▸ **What you need to do**
Find the line holding "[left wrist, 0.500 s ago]" in the entries below. Give it again exactly, along with every line after it up to and including the line holding "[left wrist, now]".

Recorded data
________________________

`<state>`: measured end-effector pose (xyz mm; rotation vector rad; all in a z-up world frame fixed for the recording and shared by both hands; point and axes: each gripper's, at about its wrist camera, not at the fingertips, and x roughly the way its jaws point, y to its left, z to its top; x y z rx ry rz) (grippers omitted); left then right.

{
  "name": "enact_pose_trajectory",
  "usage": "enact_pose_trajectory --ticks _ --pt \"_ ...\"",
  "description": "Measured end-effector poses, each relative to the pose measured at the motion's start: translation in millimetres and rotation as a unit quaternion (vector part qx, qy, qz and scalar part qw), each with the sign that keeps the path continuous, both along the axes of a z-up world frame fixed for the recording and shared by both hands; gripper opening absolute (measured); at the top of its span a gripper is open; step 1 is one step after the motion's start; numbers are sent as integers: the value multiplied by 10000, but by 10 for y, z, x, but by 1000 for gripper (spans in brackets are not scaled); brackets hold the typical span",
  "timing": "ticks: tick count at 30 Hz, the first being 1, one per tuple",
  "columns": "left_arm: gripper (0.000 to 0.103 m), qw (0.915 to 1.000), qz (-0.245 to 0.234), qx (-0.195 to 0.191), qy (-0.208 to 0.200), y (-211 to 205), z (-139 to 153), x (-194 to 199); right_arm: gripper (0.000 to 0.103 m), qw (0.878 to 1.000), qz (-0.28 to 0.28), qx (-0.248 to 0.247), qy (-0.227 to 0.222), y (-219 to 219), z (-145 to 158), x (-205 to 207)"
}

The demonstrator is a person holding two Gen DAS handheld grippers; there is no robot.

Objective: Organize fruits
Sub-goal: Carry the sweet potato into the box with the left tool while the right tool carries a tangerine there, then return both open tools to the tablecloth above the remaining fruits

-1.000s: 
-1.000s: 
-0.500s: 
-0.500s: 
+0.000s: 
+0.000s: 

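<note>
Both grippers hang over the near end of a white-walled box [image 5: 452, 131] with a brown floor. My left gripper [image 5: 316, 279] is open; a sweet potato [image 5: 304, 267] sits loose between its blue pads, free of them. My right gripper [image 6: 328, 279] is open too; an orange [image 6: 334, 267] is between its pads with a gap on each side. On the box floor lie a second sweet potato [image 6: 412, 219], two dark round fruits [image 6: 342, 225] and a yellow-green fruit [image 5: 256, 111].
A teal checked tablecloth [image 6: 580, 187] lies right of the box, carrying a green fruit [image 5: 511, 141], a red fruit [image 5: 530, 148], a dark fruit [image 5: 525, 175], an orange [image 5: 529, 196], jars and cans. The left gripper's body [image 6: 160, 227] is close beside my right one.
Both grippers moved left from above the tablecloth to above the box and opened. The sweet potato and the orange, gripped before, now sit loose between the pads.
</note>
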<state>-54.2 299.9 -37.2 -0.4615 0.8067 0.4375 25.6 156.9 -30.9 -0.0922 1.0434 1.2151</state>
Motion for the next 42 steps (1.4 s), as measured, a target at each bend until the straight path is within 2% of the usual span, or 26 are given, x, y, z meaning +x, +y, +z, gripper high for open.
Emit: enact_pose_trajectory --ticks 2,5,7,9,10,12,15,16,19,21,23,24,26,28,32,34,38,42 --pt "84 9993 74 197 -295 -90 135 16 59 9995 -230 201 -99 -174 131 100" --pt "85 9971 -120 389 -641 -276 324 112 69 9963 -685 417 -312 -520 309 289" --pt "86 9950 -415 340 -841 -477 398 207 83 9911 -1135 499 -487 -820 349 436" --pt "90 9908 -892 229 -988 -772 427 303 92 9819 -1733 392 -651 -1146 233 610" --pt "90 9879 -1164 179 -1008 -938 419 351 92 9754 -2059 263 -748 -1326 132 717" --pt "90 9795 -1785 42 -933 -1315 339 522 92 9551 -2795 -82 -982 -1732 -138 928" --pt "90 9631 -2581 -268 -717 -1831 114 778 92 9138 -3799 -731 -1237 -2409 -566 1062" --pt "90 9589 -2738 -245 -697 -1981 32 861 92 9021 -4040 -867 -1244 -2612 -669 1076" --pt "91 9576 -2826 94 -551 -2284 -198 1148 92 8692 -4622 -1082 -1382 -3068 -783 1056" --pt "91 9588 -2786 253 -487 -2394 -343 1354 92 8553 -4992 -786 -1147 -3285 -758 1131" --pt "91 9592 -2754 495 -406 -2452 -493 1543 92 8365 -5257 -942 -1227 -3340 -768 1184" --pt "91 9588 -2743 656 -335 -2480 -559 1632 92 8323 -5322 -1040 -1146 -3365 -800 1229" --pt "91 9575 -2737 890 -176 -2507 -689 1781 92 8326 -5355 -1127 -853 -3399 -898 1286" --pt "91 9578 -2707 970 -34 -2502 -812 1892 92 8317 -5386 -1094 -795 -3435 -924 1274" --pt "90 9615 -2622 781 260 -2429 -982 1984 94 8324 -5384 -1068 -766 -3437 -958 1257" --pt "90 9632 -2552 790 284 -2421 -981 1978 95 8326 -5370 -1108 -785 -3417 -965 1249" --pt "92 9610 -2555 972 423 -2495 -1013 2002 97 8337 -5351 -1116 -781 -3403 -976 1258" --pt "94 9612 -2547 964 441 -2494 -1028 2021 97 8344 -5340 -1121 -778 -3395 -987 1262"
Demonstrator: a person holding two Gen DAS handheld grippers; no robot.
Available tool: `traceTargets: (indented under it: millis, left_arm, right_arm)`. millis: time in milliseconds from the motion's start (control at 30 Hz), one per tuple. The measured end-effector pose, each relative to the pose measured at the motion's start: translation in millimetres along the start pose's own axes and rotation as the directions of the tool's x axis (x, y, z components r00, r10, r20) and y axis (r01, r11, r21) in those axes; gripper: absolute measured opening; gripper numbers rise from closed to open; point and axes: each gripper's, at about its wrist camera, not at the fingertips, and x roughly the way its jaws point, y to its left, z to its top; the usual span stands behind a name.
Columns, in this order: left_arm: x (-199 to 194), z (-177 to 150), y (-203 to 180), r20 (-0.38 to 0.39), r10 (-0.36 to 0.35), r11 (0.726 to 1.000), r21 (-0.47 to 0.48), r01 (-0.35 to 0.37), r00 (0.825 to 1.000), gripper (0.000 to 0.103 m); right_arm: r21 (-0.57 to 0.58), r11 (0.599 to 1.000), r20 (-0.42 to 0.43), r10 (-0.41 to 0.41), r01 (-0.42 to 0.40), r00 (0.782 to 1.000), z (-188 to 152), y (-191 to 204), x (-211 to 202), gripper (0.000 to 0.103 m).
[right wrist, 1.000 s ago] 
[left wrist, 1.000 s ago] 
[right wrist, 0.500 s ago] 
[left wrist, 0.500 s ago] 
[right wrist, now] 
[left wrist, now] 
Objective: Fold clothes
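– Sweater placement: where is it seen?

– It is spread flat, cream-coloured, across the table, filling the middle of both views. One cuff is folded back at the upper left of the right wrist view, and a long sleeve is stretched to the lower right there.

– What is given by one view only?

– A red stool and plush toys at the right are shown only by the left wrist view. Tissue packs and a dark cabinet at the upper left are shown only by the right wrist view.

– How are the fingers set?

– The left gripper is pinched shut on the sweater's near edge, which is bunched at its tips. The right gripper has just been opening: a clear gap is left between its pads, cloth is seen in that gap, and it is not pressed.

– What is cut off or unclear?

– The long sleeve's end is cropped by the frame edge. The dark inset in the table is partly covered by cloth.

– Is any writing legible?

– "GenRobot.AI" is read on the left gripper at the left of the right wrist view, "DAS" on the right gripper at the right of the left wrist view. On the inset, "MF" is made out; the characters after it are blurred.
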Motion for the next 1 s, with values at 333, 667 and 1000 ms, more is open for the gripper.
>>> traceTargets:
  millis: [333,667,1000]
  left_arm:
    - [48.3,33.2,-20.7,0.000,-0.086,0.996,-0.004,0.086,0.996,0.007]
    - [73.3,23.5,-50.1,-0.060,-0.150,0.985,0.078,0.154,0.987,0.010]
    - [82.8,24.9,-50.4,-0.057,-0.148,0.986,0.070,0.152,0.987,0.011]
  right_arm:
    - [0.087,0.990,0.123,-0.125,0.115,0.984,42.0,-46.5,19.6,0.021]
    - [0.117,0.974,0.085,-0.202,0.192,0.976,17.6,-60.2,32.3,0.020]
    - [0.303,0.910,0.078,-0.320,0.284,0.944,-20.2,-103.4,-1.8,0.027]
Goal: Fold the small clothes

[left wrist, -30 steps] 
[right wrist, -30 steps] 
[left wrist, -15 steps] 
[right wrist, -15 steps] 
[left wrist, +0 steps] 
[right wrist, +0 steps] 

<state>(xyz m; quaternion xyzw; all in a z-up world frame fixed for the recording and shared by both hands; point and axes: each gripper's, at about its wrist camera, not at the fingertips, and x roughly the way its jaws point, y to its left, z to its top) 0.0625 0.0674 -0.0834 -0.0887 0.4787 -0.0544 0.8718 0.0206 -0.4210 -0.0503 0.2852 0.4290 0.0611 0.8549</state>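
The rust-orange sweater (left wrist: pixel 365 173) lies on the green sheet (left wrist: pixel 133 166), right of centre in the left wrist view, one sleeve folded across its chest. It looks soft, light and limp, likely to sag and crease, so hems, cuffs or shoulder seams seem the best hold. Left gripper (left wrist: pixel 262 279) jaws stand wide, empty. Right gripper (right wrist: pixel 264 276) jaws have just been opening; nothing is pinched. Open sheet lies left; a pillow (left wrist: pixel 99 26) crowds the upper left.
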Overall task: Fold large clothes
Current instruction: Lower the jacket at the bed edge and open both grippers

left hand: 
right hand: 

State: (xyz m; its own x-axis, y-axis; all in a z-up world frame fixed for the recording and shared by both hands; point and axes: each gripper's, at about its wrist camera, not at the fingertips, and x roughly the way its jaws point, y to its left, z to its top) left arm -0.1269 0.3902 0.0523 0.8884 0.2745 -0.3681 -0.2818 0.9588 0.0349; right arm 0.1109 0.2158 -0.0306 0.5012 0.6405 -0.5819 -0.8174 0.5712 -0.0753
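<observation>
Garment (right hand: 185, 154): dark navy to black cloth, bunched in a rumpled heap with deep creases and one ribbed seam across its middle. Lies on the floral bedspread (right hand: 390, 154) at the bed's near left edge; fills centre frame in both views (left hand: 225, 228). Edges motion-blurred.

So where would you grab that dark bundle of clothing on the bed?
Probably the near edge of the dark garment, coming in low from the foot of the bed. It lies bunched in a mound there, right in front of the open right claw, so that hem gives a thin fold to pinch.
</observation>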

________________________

▸ **Reply to the exercise**
[left wrist, 0.500 s ago] 
[right wrist, now] 
[left wrist, now] 

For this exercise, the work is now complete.